O Baú Contador de Histórias - um folhetim fatídico para crianças precoces e adultos infantis (1)
«Encontrar fatalidade é encontrar boa sorte/ encontrar harmonia é encontrar oposição», «Ao lusco-fusco o galo anuncia a aurora/ à meia noite, o claro sol» do Zenrin Kushu (Antologia de Poemas e Prosas Budistas)
«País pobrete e nada alegrete, baú fechado com aloquete», Alexandre O’Neill
«Um intelectual escreveu, ao nascer seu filho: as famílias, quando nasce um filho, desejam que ele seja inteligente. Eu, através da erudição, tendo arruinado a minha vida toda, desejo apenas que a criança se revele ignorante e estúpida. Então ela coroará a sua vida tranquila, tornando-se um Ministro de Estado». Confúcio
1. Aqui se contam as aventuras e desventuras de um anónimo baú de madeira (assim para o desbocado e com a mania das importâncias) e de Noé Silveira, um rapaz de ambições estadistas e zurrador de primeira linha (sem que uma coisa tenha forçosamente a ver com a outra).

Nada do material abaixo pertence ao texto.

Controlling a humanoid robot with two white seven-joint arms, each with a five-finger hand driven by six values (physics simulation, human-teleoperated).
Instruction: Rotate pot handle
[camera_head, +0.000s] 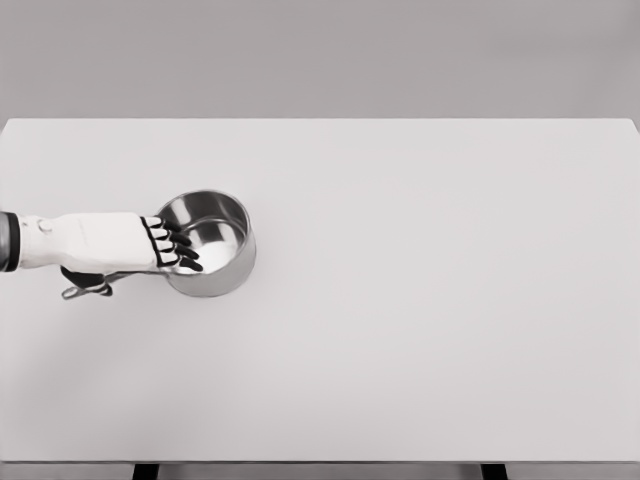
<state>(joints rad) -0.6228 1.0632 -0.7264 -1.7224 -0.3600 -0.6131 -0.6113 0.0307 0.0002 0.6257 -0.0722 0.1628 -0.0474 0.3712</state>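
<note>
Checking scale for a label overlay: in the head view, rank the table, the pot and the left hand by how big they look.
1. table
2. pot
3. left hand, close to the pot in apparent size, so that order is unsure.

A white table (400, 330) against a grey wall (320, 55).

Steel pot (212, 250) on white table (420, 300), left robot hand (165, 245) over its rim, handle (85, 290) beneath the arm

White table (420, 330); steel pot (212, 268) standing on left part, handle (82, 291) pointing left
</note>
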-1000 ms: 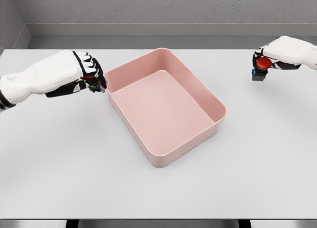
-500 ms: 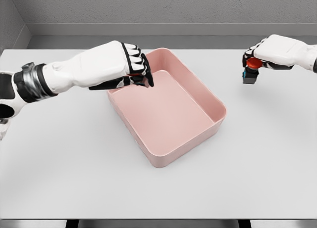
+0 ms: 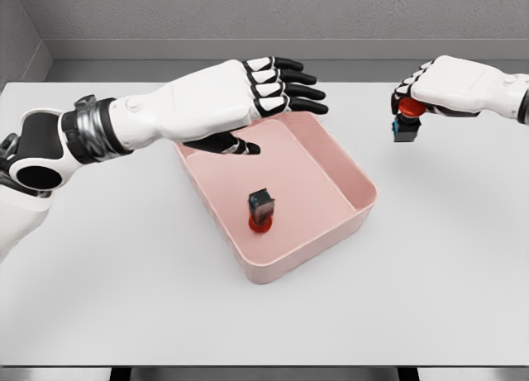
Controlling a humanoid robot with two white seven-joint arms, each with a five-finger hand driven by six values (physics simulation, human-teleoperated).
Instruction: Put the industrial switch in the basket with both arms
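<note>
A pink rectangular basket [image 3: 360,192] sits in the middle of the white table. One industrial switch [image 3: 261,210], dark body with a red button facing down, lies inside it near the front. My left hand [image 3: 277,96] hovers over the basket's far left part with its fingers spread flat and nothing in them. Off to the right of the basket, above the table, my right hand [image 3: 411,104] is shut on a second industrial switch [image 3: 406,123], red button up, dark base hanging below the fingers.
The white table [image 3: 124,265] stretches wide around the basket, with its front edge low in view. A grey wall and ledge run along the back.
My left hand moved right over the basket, opened, and its switch dropped inside. My right hand drifted slightly left toward the basket, still holding its switch.
</note>
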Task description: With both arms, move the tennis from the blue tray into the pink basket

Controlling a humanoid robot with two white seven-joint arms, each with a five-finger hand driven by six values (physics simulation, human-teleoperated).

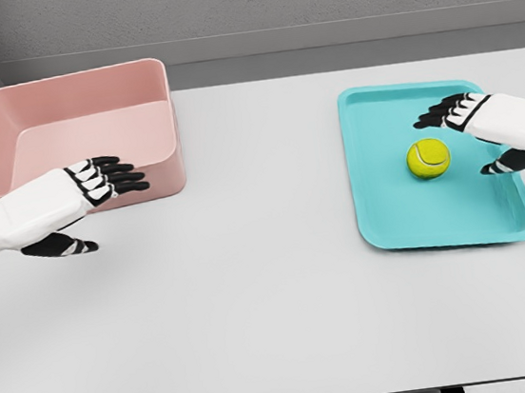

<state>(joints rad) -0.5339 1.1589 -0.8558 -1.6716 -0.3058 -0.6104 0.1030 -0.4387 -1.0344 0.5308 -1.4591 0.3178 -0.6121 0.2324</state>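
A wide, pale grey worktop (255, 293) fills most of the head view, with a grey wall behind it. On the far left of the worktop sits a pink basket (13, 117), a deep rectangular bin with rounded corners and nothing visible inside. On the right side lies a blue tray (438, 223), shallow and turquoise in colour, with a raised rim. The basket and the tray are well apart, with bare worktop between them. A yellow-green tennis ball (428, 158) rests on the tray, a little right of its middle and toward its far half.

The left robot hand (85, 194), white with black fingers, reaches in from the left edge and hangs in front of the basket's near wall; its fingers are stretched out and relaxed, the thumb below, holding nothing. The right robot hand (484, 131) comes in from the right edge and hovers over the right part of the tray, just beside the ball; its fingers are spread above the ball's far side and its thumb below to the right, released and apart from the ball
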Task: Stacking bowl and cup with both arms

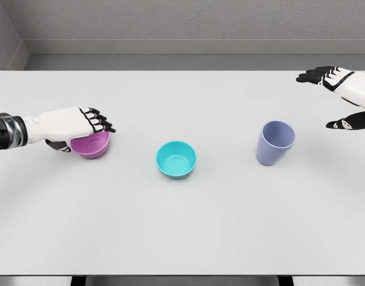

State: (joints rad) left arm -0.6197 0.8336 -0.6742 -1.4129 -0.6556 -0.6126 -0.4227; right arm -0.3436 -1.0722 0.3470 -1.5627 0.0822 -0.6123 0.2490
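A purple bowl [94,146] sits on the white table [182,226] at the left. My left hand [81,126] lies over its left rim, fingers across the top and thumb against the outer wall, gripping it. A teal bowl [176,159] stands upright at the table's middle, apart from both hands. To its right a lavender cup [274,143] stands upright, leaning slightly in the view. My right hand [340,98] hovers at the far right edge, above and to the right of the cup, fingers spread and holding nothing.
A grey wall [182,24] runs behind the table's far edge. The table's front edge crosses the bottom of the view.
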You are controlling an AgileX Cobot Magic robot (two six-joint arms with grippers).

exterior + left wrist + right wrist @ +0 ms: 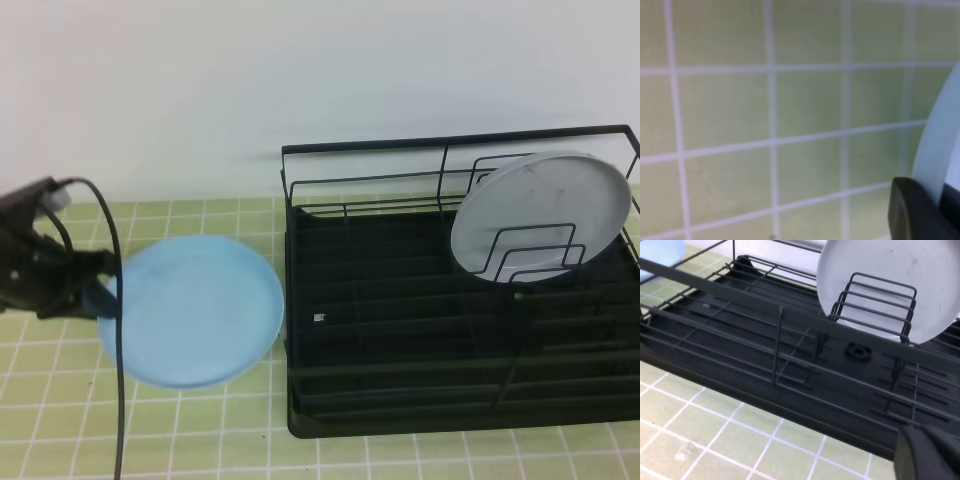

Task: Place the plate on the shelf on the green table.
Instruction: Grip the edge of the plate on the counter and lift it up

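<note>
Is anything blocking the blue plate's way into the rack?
Nothing visible lies between the plate and the shelf. A grey-white plate leans in the back right dividers; the left slots look free.

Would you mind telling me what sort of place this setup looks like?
Probably a mock kitchen counter: a green table of small tiles, a black wire shelf holding a grey-white plate, and a blue plate beside it, against a plain white wall.
</note>
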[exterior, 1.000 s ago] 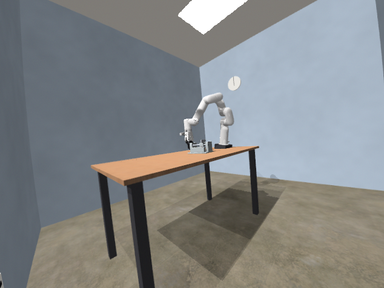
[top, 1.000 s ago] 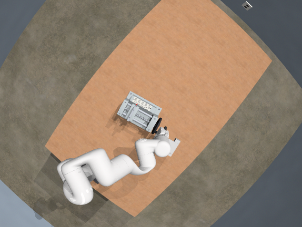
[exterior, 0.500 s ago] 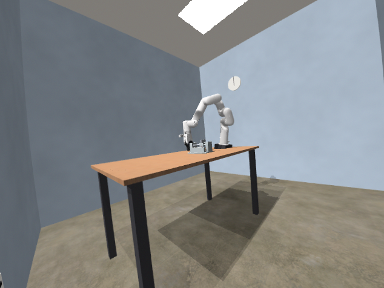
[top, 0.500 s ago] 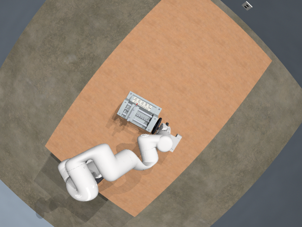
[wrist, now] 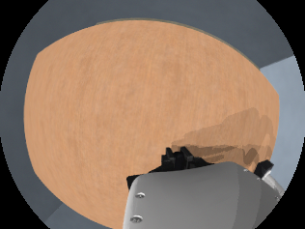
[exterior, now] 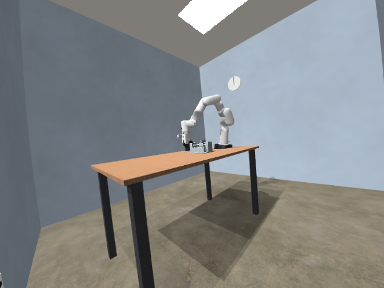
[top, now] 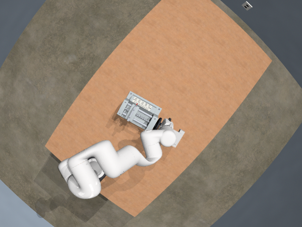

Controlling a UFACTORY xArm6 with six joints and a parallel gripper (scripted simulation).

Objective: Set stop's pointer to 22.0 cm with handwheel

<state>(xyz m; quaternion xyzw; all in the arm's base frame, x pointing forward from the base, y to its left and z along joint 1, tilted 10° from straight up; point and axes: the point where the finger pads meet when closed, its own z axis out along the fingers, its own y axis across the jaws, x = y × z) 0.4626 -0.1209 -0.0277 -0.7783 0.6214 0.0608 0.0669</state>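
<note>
Wood grain in a warm orange tone covers the desk, a flat rectangular slab on dark square legs that only the exterior view shows. Near the arm's end of it sits the stop fixture, a pale grey, boxy metal frame with parallel rails and a white scale strip along its far side; a small red pointer lies on that strip, but the figures are too small to read. At the fixture's end nearest the wrist stands the handwheel, a thin black disc seen edge-on from above.

The arm is glossy white, built of rounded, tube-like links that fold back from its base at the desk's corner. Its hand is just beside the wheel and is closed down narrow on something; the fingers are hidden under the wrist from above, and by its place the thing gripped looks to be the handwheel.

The wrist view shows mostly bare desk and the grey, smooth housing of the hand, with a dark part peeking over its edge. The exterior view adds blue-grey walls, a round wall clock and a mottled concrete floor.
</note>
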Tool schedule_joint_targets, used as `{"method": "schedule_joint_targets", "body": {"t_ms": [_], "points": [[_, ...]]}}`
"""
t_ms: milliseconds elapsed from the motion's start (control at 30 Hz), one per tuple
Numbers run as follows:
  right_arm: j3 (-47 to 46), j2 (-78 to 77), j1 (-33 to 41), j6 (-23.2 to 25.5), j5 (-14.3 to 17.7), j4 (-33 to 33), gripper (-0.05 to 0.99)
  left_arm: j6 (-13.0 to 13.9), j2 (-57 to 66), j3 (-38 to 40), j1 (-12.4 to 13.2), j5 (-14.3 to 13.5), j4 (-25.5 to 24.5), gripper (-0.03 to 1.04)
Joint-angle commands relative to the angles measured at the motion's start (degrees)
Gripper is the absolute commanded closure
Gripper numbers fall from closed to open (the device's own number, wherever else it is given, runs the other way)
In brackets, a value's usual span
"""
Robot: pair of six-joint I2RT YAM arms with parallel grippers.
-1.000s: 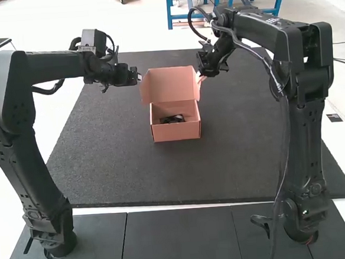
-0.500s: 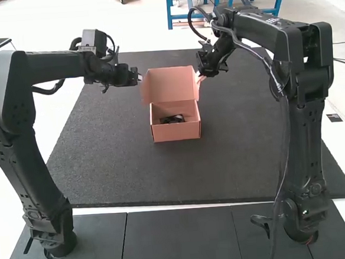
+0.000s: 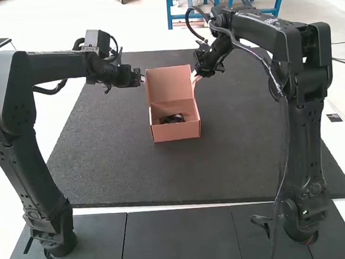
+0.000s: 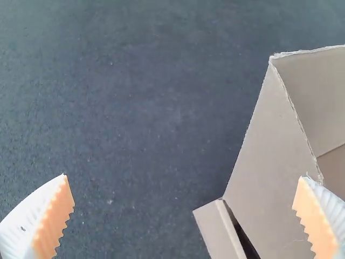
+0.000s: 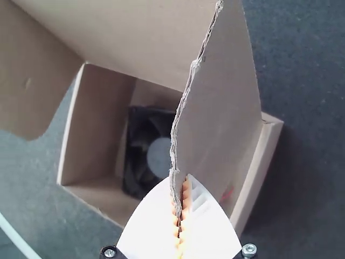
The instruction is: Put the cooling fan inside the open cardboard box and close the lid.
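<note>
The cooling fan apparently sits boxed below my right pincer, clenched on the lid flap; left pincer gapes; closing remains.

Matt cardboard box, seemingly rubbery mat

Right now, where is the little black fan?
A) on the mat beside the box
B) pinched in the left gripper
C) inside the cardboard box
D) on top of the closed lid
C: the cooling fan lies on the floor of the open cardboard box, and the right gripper is shut on a lid flap, not on the fan.
</note>
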Motion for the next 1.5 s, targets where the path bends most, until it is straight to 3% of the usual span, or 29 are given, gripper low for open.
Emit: {"method": "schedule_joint_targets", "body": {"t_ms": [0,400,733,1167,1467], "points": [[1.3,-3.0,1.3,1.3,-3.4,0.2,0.94,0.4,0.0,1.7,-0.3,0.4,0.2,0.05],[1.3,-1.9,1.3,1.5,-4.2,-2.6,0.94,0.4,-0.1,1.8,-0.3,0.4,-0.1,0.05],[1.2,-1.5,0.7,-4.4,0.7,-8.1,0.94,0.6,-0.3,3.0,-0.3,0.4,-1.6,0.05],[1.2,-1.4,1.3,-6.8,2.8,-9.2,0.94,0.7,-1.2,3.2,-0.3,0.4,-2.7,0.05],[0.5,-0.9,1.3,-7.0,2.6,-10.5,0.94,0.8,-1.9,3.2,-0.3,0.4,-2.9,0.05]]}}
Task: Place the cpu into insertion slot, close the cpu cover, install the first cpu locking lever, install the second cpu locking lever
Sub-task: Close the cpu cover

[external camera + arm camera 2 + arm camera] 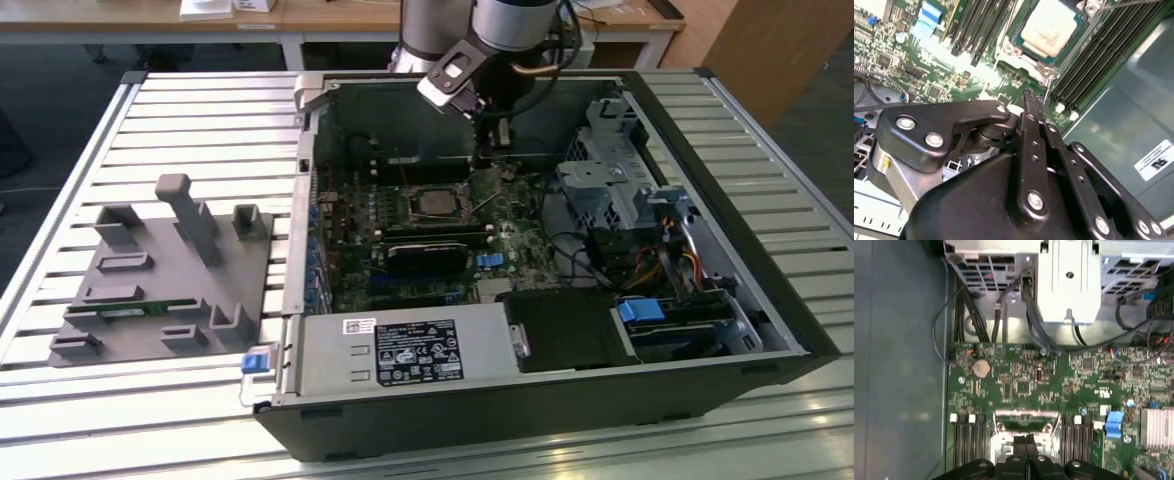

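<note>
The cpu, a dull silver square, lies in the insertion slot on the green board inside the open computer case. The cpu cover lies flat as a silver frame around the chip. A thin wire locking lever stands up from the socket's corner, and another thin lever rises on the other side. My gripper hangs just above the socket's edge on the exterior view's right. Its fingers are pressed together, close beside the lever. Nothing shows between them.
Memory slots flank the socket. A black block sits in front of it. A metal drive cage and cables fill the case at the exterior view's right, with the power supply in front. A grey fixture lies on the slatted table.
</note>
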Controlling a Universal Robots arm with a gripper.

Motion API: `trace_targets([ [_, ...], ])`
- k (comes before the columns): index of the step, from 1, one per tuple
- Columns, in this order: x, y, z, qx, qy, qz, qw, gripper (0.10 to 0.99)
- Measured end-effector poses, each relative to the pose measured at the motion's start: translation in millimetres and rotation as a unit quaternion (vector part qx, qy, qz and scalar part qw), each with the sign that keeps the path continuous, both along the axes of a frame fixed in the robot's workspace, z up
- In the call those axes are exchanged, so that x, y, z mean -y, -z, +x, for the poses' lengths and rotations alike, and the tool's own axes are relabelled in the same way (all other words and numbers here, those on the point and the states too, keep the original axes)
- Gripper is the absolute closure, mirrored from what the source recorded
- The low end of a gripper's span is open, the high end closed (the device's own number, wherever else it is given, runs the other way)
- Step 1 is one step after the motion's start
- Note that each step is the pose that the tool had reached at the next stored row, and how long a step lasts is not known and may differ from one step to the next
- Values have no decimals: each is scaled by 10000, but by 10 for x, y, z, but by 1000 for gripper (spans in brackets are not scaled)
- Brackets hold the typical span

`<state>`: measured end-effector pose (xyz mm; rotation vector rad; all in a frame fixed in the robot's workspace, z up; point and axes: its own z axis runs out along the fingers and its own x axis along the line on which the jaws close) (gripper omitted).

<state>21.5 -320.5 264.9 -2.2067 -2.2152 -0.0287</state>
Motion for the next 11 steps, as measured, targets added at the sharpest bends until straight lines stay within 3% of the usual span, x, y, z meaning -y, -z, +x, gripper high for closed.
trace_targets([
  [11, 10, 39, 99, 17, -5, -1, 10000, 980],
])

Era um baú contador de histórias. Histórias de todos os tamanhos e de todos os feitios. Com lindas princesas lipoaspiradas de tranças loiras e longas, fruto de belas extensões, e esplêndidos bustos góticos de silicone; cavaleiros andantes e apeados, que a vida não estava para futebóis; fadas versadas no aconselhamento epistolar sentimental; tinhosos, sacripantas e políticos (e perdoem aqui a redundância); magos em licença de aposentadoria num planeta distante, e sem regime capitalista; fantasmas e almas penadas; bruxas sarapintadas, de saltos- agulha linha Charles & Chanel; empresárias de perfumaria e danadinhas para a brincadeira; profetas embusteiros e embusteiros profetas, o que não é bem a mesma coisa; filósofos que não pensavam em nada, e mesmo assim eram felizes da vida; clairvoyantes de nomeada, entre estes o Macário Macabro, vendedor de vassouras voadoras (de alta cilindrada); liberais e conservadores, sobretudo os da indústria atuneira; um pastor amoroso enamorado de um vitelo; o próprio Bambi, já em idade provecta e queixoso dos abusos do marquetingue; o Lobo Mau, por causa das cáries, da artrite, da ciática e da adesão ao PSP (Partido dos Sem Partido), deixado a sopitas de leite; além do Bwana Fridrico, ilustre pároco, povoador e provedor de nome pouco plausível conhecido nos quatro cantos do mundo (e alguns recantos desconhecidos) pelos seus métodos de conversão e uma bela carapinha loira, em faia. Isto tudo para dizer que, apesar das aparências, nenhuma das histórias (tirando uma só, para desenjoar) decorrerá num manicómio. Nem tão-pouco em Portugal, país onde nada acontece, ou melhor, onde tudo pode acontecer, mas só quando menos se espera.